Look below for the lines from the one with "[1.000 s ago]" to the one with "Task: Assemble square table", and copy exactly those lines, both ends included.

BEGIN

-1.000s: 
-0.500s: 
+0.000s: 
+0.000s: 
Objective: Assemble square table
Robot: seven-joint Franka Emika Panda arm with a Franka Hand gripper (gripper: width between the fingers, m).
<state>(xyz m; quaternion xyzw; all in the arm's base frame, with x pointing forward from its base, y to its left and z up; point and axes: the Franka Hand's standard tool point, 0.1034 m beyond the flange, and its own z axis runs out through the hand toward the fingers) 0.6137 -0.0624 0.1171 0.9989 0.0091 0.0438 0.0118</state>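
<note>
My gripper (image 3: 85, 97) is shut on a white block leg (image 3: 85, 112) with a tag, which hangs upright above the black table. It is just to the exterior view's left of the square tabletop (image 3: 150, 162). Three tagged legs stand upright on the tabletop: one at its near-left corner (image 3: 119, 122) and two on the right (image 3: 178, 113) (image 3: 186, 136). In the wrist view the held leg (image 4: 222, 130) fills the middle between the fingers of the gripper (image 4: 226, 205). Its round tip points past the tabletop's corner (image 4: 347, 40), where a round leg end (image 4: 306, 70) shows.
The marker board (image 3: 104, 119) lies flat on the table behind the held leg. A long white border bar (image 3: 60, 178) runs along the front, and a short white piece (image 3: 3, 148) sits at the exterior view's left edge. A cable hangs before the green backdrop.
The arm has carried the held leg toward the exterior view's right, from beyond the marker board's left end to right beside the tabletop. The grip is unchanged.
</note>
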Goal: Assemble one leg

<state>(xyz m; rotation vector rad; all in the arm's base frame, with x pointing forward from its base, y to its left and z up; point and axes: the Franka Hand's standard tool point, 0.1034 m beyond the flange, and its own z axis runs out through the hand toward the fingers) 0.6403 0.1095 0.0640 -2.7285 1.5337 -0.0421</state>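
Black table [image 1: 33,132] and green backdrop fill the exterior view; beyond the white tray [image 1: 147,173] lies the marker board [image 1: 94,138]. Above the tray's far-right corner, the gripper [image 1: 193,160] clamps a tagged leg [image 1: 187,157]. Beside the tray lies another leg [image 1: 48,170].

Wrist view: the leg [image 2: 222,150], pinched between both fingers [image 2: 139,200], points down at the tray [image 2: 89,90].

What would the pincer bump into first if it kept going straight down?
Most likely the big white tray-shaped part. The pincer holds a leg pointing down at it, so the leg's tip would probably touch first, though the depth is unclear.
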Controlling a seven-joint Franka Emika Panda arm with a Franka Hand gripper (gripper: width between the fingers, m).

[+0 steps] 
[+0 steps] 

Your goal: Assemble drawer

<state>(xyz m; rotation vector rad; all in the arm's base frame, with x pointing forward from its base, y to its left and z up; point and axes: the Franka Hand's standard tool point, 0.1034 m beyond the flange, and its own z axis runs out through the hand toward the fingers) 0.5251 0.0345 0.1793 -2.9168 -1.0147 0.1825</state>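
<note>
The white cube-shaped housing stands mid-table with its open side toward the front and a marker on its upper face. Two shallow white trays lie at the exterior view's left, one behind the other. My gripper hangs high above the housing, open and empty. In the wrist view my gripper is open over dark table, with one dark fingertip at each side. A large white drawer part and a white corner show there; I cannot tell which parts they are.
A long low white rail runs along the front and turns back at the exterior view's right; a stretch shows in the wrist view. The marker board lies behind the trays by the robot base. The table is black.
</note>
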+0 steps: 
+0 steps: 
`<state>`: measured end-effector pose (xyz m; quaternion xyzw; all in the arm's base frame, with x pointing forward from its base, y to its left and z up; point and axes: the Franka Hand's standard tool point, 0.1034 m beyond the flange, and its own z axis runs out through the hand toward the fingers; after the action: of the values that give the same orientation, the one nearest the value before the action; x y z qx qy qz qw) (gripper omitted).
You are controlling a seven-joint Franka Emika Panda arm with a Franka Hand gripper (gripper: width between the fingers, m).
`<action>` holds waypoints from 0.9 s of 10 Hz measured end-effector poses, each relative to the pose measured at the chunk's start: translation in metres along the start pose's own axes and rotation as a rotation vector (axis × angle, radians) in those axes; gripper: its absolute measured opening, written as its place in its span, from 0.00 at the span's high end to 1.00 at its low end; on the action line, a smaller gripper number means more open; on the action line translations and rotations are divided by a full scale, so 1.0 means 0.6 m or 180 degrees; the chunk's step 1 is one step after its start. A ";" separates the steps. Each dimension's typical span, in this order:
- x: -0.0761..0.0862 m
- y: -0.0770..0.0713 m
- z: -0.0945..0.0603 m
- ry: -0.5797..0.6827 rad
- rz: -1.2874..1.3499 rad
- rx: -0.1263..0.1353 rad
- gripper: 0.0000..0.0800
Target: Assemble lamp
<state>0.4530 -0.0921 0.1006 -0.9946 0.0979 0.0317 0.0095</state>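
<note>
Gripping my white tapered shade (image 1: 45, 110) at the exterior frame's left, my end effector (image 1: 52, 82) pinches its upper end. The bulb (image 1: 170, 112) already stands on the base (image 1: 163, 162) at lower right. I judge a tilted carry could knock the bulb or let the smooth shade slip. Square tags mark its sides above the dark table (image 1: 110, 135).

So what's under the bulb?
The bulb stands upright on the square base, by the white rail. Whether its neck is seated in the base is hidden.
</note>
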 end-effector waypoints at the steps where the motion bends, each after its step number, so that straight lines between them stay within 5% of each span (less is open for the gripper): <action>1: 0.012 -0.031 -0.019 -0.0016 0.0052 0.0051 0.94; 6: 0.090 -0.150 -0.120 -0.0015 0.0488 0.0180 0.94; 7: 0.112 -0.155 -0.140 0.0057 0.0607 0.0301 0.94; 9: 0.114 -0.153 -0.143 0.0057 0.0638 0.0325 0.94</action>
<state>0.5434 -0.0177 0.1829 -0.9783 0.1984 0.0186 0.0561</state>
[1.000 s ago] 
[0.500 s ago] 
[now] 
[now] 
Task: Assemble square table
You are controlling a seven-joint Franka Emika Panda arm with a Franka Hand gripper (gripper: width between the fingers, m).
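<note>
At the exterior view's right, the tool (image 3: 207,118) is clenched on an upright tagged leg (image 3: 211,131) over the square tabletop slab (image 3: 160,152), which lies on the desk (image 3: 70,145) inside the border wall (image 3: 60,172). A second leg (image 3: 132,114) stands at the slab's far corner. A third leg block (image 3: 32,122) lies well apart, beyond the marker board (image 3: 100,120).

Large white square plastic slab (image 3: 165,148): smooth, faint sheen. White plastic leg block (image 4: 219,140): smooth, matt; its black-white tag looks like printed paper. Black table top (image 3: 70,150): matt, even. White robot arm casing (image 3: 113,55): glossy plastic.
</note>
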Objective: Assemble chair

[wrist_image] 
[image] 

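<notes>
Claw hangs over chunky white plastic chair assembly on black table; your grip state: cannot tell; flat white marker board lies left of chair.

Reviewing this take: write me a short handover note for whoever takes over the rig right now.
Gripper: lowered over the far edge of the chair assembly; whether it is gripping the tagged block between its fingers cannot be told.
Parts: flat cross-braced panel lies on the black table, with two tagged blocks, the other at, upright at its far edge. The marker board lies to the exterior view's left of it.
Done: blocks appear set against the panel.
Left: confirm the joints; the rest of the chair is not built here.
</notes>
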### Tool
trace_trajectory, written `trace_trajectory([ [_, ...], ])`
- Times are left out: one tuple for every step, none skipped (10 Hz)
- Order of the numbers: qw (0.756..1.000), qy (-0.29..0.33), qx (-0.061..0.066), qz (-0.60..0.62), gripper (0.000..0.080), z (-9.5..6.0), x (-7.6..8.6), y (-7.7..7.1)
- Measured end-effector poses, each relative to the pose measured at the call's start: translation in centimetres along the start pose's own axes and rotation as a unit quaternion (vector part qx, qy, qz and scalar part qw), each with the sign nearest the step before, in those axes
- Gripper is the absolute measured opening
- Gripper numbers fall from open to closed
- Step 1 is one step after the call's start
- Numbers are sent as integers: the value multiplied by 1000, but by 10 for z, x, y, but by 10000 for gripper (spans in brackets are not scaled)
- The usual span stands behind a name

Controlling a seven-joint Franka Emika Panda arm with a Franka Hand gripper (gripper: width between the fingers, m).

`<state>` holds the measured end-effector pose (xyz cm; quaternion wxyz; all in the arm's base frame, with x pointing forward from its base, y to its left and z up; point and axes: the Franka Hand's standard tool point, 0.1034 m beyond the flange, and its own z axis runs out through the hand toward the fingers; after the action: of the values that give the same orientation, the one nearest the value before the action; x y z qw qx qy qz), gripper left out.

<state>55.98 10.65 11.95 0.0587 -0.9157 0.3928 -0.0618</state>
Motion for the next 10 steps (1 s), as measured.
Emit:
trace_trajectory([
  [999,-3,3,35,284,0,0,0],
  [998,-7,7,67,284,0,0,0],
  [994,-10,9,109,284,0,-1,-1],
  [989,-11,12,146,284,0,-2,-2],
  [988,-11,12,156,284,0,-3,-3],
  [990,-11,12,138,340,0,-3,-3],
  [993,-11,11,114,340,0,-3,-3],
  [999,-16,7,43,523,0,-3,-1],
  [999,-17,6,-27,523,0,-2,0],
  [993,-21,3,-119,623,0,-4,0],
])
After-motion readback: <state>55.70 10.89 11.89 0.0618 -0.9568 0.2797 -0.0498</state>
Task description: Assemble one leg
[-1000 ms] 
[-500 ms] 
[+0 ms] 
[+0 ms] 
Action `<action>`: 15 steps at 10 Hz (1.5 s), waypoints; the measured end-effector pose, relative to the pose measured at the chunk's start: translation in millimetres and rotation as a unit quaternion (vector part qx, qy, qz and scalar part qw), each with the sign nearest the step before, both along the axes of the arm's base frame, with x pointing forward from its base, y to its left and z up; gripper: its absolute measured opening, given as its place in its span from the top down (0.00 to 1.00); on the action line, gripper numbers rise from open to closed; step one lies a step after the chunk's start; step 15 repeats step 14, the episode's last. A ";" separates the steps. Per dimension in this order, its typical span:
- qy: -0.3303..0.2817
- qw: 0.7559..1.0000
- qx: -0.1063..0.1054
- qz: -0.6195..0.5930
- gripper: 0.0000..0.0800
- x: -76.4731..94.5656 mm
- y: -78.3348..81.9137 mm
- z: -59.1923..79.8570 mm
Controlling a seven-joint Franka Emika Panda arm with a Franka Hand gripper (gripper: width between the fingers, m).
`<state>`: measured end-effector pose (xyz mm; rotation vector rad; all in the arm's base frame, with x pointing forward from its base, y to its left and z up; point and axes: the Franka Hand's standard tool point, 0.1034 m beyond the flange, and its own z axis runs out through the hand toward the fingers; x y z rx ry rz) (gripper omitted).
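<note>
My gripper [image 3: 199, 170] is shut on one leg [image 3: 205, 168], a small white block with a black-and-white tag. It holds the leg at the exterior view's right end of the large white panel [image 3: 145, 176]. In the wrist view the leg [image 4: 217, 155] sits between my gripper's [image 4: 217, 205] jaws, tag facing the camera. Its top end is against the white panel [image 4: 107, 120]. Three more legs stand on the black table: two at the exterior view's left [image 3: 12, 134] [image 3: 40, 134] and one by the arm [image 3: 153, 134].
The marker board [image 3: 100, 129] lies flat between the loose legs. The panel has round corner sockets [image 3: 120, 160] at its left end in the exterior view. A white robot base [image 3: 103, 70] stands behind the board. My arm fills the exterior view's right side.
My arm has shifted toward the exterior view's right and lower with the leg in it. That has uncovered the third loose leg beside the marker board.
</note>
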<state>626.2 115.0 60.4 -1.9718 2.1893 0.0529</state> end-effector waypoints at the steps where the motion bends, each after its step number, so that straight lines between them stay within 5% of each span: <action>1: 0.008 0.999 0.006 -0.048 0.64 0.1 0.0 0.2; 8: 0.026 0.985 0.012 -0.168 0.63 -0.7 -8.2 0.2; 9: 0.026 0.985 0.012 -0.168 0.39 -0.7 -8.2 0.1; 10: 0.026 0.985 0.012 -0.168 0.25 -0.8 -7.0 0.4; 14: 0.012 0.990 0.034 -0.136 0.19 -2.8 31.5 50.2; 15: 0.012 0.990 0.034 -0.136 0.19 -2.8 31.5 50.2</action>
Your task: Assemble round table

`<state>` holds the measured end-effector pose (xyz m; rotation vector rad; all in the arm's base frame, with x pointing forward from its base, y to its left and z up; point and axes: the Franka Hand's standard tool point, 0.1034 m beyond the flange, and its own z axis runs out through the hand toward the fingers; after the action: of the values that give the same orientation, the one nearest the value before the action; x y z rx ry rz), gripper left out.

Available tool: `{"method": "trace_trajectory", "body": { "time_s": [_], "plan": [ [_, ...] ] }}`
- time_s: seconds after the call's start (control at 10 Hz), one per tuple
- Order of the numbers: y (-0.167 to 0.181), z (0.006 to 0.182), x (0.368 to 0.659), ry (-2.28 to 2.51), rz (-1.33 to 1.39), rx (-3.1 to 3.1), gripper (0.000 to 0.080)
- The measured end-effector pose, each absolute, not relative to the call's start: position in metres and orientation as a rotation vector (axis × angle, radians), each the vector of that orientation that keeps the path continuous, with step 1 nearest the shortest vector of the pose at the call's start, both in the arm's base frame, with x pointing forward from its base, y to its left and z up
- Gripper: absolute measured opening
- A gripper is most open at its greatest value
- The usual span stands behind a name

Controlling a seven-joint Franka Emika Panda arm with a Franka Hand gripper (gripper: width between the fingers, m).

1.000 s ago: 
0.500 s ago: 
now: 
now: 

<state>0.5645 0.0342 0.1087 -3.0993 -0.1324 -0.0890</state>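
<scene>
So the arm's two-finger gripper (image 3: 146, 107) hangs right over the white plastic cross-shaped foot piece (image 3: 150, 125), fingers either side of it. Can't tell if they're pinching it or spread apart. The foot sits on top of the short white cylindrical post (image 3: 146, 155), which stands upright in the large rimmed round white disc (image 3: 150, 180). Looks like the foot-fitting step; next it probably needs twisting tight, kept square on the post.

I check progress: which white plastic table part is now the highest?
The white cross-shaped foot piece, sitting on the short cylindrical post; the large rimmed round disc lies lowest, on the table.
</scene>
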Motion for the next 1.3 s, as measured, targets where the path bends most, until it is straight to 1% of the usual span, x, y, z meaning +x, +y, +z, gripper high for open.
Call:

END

● Task response
[1.000 s ago] 
[0.500 s ago] 
[now] 
[now] 
Task: Assemble square table

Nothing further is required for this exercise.